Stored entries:
------------------------------------------------

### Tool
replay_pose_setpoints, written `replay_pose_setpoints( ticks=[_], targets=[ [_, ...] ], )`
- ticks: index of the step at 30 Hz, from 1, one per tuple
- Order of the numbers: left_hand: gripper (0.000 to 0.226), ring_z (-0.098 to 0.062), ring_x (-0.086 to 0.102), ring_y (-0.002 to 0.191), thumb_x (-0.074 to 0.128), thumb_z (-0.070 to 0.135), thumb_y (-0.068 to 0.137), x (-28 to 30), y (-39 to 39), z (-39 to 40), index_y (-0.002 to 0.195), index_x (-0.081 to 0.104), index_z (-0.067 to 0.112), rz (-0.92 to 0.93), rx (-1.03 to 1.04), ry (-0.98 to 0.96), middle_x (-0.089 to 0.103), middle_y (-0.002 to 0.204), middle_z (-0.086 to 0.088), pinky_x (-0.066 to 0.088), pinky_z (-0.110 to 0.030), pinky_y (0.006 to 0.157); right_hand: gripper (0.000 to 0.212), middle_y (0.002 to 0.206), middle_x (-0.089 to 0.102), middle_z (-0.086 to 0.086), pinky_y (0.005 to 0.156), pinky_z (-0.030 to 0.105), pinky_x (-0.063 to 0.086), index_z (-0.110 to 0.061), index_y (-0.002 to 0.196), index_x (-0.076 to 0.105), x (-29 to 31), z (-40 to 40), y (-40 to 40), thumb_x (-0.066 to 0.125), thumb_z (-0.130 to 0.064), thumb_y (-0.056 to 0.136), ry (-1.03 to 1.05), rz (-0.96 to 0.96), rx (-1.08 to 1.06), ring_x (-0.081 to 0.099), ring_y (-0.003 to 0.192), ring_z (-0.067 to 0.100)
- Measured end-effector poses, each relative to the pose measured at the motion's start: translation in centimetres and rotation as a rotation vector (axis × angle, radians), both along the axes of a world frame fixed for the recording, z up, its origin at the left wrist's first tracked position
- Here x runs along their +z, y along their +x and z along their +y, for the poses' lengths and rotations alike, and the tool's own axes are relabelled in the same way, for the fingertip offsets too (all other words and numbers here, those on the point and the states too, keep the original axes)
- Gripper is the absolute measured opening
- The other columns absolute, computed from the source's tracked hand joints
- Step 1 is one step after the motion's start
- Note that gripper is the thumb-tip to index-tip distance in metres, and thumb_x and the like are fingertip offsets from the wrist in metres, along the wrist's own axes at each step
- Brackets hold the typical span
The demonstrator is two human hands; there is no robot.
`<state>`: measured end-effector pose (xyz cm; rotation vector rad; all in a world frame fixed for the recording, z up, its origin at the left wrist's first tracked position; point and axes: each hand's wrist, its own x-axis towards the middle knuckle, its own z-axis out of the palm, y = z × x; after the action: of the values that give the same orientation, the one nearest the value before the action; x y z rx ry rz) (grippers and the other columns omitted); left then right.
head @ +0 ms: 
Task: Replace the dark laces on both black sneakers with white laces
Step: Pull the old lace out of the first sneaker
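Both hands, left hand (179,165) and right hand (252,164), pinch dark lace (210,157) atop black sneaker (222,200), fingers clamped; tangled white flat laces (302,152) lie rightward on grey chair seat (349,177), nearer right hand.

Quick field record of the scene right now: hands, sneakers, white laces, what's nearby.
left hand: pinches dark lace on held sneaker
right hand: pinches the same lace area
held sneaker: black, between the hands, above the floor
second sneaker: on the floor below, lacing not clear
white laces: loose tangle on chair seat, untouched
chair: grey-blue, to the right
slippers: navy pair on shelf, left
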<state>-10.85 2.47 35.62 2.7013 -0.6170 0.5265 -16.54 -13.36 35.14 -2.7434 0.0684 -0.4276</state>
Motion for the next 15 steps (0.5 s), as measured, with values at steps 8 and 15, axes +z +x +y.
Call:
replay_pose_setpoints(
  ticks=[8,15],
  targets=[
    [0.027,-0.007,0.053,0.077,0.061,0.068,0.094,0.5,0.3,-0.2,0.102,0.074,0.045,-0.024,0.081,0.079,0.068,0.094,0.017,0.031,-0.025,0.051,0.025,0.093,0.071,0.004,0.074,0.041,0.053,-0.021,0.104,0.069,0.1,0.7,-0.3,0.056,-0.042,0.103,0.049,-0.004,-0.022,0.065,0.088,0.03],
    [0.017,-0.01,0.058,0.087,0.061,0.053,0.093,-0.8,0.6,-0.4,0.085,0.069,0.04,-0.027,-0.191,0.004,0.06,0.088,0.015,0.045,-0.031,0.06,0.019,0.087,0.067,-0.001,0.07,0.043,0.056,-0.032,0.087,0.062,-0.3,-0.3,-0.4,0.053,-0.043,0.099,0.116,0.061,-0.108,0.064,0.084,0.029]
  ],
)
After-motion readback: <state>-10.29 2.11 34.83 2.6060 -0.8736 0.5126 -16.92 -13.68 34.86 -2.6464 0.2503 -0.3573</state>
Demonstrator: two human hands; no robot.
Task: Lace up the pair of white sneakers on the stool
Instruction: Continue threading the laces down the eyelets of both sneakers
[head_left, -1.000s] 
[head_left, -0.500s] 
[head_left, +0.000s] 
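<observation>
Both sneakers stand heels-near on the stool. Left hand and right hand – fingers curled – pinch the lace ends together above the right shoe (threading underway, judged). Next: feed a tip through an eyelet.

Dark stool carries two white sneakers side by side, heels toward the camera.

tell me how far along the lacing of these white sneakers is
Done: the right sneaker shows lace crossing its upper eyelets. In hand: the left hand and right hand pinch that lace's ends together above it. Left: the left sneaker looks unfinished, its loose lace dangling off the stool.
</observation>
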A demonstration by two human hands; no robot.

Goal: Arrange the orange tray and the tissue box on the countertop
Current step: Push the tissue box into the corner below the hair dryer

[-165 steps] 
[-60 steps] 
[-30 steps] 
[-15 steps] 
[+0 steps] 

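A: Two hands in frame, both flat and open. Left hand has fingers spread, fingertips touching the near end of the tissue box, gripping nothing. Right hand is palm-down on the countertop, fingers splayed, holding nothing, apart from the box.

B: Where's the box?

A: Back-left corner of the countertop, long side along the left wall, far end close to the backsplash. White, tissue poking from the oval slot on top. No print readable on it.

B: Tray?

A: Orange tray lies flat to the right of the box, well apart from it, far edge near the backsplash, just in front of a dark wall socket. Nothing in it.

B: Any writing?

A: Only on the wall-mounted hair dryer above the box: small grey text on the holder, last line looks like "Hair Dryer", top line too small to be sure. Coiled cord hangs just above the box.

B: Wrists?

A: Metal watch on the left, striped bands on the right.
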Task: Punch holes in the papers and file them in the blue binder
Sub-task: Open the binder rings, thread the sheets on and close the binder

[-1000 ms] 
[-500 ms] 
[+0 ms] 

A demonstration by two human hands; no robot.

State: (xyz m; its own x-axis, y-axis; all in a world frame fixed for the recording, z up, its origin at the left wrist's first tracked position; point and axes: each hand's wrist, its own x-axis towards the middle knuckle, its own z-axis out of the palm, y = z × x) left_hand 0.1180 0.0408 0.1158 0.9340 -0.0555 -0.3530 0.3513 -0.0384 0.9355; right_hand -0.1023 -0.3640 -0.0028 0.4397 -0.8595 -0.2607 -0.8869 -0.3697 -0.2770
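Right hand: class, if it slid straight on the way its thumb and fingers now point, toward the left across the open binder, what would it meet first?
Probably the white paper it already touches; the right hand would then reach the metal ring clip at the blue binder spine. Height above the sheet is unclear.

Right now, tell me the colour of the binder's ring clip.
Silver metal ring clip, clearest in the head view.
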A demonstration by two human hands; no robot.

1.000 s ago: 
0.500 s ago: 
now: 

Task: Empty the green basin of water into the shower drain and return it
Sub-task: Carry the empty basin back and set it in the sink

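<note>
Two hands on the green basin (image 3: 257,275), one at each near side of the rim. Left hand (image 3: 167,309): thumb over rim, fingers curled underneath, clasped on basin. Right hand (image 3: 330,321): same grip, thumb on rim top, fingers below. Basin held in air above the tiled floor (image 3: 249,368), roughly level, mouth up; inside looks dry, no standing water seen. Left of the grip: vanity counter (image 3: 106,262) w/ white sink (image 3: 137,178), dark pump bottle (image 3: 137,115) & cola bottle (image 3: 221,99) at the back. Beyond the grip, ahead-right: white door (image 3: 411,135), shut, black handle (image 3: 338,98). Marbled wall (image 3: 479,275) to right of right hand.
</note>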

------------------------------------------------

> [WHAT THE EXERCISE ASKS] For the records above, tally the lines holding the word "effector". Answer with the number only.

> [THE COMPLETED TASK] 2